Why Is Safety Important?
Why is safety important? Let’s look at a few reasons:
- – Accidents are expensive, with the average cost of construction accidents in the United States estimated at close to $5 Billion per year. In 2019, the most costly single incident reported was over $1.7 million dollars, which was mostly in fines.
- – Accidents cause lost time, and to the old adage – “time is money”. When an employee is out of work to recover from an injury, there are not only direct costs to consider but also the lost revenue of a missing employee.
Both of these reasons are some of the major factors as to why well-informed companies enact safety programs. However, allowing unsafe behavior affects people who never even enter the job site.

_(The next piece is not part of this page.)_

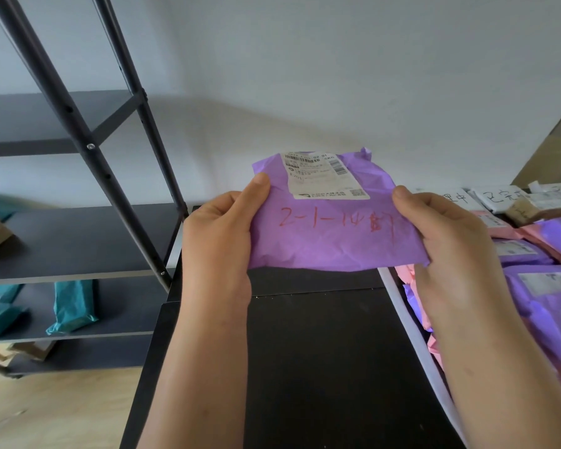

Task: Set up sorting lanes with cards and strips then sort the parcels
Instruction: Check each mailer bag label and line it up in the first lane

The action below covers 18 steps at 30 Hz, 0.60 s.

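I hold a purple parcel [331,228] up above the black table [321,367], its white shipping label and red handwriting facing me. My left hand [221,234] grips its left edge, thumb on the front. My right hand [441,234] grips its right edge the same way. A white strip [412,332] runs along the table to the right of my arms. Beyond it lie several purple and pink parcels [538,286]. White cards with handwritten characters [496,197] stand at the far right back.
A dark metal shelf rack [78,234] stands at the left, with teal parcels [72,306] on its lower shelf and brown packages at the far left. A white wall is behind the table. Wooden floor shows at the bottom left.
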Tool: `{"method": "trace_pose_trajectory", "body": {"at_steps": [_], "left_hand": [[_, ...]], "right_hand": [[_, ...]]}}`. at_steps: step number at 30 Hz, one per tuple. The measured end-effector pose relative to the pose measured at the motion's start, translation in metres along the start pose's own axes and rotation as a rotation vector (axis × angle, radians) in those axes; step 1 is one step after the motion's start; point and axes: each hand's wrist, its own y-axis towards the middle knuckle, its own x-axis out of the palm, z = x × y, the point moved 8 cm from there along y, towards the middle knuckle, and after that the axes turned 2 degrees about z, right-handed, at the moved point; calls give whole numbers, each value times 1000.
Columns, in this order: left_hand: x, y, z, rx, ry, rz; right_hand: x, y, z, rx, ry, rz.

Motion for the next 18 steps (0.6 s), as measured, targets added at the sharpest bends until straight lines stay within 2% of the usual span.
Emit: {"method": "trace_pose_trajectory", "body": {"at_steps": [3, 11, 18], "left_hand": [[1, -1, 3, 27, 66, -29], [17, -6, 5, 112, 269, -183], [23, -7, 0, 72, 281, -276]], "right_hand": [[2, 2, 1, 9, -4, -25], [-10, 15, -2, -90, -317, 2], [-13, 14, -6, -181, -318, 46]]}}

These people are the children and spouses that lose income, quality of life, or worst – someone they love.
When you first step onto your job site as a general contractor, the first thing you should consider is, “how am I going to make sure everyone goes home safe, every night”? A good general contractor considers this before surveys, geological reports or even profit and loss centers.
Safety is the responsibility of every person on the job, but the biggest danger lies in not knowing what you don’t know. The occasional visitor to a construction site doesn’t know that the rat-tat-tap of a nail gun means you should have eye protection on in this area – because ricochets can, and do, happen. The new plumbing hire right out of trade-school might not realize that walking out of the front of the building requires an awareness of the roofers working above – and that they should have a hard hat on. It’s our job to keep these folks and everyone else that walks onto the site safe at all times. Sometimes this means having difficult conversations with onsite personnel and sometimes it means making difficult decisions, like stopping work or sending a worker home. But prioritizing safety is the responsible, respectful and right thing to do. The reader can rest assured that it is much easier to do these things than it is to make a phone call to tell someone that a family member isn’t coming home. We encourage you to follow your safety policies, take a safety course, ask someone if there is something you don’t know to make sure you, and everyone around you, goes home safe tonight!